The flex of the shaft as it relates to the player's swing, affects 2 variables in the ball flight - accuracy and trajectory.

The effect of shaft flex on accuracy

The flex rating of a shaft indicates it's ability to bend when a force is applied to it. In the case of the golf swing, the force being applied is the change in direction (downward) as the player begins the downswing. Since very little force is being applied to the shaft during the backswing, it is the downward acceleration of downswing that causes the shaft to flex backwards or "load". During the downswing, the "loaded energy" causes the shaft to flex back towards the straight position. With the correct flex, the shaft will be released in the straight position at impact. If the shaft flex is too stiff, it will not yet be released to the straight position, and will cause the clubhead to be aimed to the right at impact. If the shaft flex is too flexible, it will have released through the straight position before impact and will cause the clubhead to be aimed to the left at impact.

 

*Player has correct shaft length

*Player has correct lie angle

If the ball flight is still a fade or slice, this indicates the player needs to use a more flexible shaft.

 

*Player has correct shaft length

*Player has correct lie angle

If the ball flight is still a draw or hook, this indicates the player needs to use a stiffer flex shaft.

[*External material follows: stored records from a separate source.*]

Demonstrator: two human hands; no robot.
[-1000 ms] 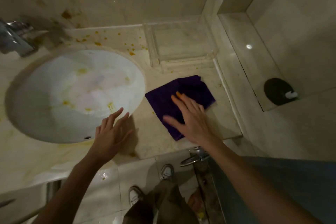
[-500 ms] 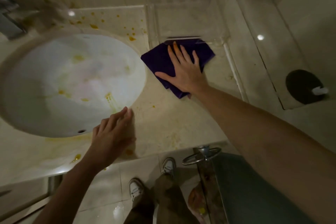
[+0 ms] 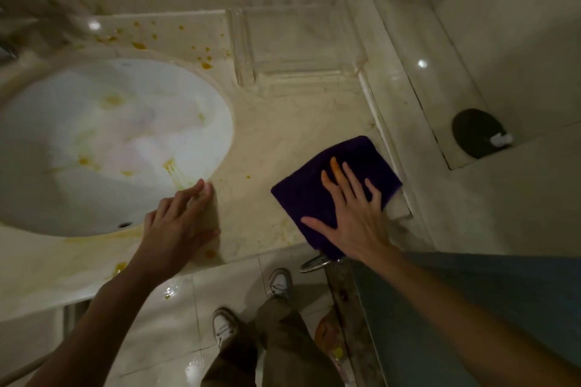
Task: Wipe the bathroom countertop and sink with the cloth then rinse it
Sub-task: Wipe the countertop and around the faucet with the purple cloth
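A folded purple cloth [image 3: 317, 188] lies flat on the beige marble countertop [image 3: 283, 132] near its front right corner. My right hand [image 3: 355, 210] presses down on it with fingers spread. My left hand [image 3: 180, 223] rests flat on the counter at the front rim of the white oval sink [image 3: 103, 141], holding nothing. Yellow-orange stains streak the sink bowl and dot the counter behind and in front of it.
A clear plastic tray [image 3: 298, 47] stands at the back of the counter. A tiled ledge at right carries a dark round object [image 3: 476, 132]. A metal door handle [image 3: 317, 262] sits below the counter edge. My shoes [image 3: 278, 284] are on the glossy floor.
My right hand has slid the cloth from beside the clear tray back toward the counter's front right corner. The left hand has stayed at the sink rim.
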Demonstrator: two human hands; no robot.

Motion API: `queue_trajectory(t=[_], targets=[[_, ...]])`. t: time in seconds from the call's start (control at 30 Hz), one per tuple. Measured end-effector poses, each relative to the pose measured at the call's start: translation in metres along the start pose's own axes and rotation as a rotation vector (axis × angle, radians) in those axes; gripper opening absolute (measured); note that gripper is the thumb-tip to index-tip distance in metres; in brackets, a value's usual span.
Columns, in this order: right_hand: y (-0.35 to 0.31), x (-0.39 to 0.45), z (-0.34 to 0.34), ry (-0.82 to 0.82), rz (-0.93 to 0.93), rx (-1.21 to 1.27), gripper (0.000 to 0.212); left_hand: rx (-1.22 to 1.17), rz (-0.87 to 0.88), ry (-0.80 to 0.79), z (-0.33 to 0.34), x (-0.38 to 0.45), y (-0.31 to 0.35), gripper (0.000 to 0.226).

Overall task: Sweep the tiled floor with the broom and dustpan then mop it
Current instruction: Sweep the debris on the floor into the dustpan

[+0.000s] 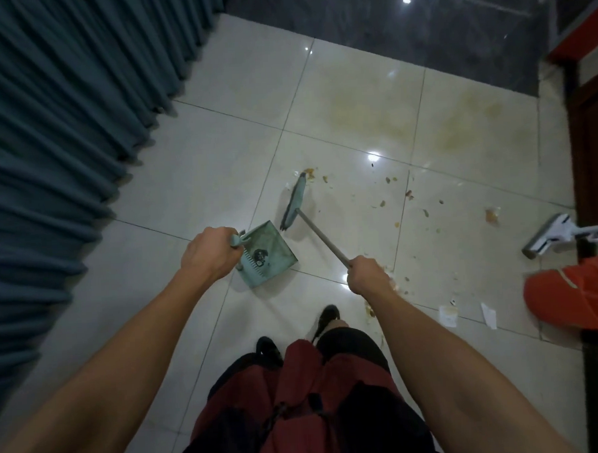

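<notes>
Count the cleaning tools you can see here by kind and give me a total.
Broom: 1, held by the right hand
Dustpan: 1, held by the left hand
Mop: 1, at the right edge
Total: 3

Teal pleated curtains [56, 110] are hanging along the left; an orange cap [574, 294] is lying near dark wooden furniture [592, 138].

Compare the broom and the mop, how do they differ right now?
The broom is teal and gripped by the right hand; the mop is white and nobody holds it. The broom sits mid-floor among scraps; the mop lies at the right edge. Both heads touch the tiles.
</notes>
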State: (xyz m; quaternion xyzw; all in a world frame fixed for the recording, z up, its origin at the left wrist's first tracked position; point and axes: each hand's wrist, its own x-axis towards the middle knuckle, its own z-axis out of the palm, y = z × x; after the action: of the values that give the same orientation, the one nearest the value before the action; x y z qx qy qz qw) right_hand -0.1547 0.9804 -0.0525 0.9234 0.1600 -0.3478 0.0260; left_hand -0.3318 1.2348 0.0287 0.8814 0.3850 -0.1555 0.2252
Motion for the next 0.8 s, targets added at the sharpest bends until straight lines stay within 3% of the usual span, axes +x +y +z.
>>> queue_trajectory(t=[0.23, 0.53, 0.8], targets=[[-0.053, 0.097, -0.046, -0.051, -0.068, 0.021, 0.028, -0.014, -0.084, -0.019, -0.031, 0.082, 0.002, 0.011], [-0.095, 0.236, -0.128, -0.186, -0.147, 0.146, 0.039, 0.086, -0.163, -0.055, -0.079, 0.206, 0.061, 0.011], [-0.092, 0.272, -0.171, -0.199, -0.119, 0.027, 0.034, 0.148, -0.104, -0.127, -0.097, 0.277, 0.103, 0.004]])
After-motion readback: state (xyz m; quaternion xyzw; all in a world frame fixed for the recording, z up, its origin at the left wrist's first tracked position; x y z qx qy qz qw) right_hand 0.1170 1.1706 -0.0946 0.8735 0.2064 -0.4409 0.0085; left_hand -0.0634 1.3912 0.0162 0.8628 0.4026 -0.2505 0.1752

The effect of shaft flex on trajectory

The flex of the shaft also contributes to the trajectory of the ball flight. As described in the previous section, as the shaft unloads on the downswing, the position it is in at impact dictates the position of the clubface at impact. For example, if the shaft flex is too stiff there will be little or no unloaded energy coming from the shaft at impact. The result will be a low ball flight that lands short of the intended target. In addition, the impact will feel "hard" and "dead". If the shaft flex is too flexible, the unloaded energy will release too soon, causing the shaft and club face to be aimed high and left of the target. The result will be a high ball flight that lands short and left of the target. The proper shaft flex will result in a square clubface at impact and maximum energy released from the shaft. The result will be a ball flight that hits the target.